*What needs to be done*: Output exactly the lines between the line that contains "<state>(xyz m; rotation" and the last line of the material, counting both.

*Given data*:
■ ■ ■ ■ ■ ■ ■
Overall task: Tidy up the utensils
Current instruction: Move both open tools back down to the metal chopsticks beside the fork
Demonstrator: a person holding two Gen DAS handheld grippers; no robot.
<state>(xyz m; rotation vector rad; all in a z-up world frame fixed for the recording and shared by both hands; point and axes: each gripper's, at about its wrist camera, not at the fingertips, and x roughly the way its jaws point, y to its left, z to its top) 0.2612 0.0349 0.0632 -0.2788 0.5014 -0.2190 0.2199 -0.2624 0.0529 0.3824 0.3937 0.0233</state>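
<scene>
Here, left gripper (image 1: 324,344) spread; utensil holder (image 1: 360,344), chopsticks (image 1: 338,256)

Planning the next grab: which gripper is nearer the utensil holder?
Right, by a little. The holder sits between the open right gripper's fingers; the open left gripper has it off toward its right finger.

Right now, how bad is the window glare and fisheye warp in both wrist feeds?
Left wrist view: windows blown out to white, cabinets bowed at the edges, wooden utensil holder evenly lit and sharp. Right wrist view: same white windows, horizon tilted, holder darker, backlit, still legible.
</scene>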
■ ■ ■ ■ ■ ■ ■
*Completed task*:
<state>(xyz m; rotation vector rad; all in a z-up world frame fixed for the recording and shared by both hands; point and axes: each gripper's, at about its wrist camera, not at the fingertips, and x roughly the way its jaws point, y to its left, z to its top) 0.2612 0.0349 0.0632 -0.2788 0.5014 -0.2190 0.2199 -0.2624 0.0529 0.3824 0.3937 0.0233</state>
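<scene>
Here, left gripper (image 1: 324,344) spread; utensil holder (image 1: 360,344), chopsticks (image 1: 338,256)

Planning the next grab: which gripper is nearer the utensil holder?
Right, by a little. The holder sits between the open right gripper's fingers; the open left gripper has it off toward its right finger.

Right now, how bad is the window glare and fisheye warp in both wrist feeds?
Left wrist view: windows blown out to white, cabinets bowed at the edges, wooden utensil holder evenly lit and sharp. Right wrist view: same white windows, horizon tilted, holder darker, backlit, still legible.
</scene>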

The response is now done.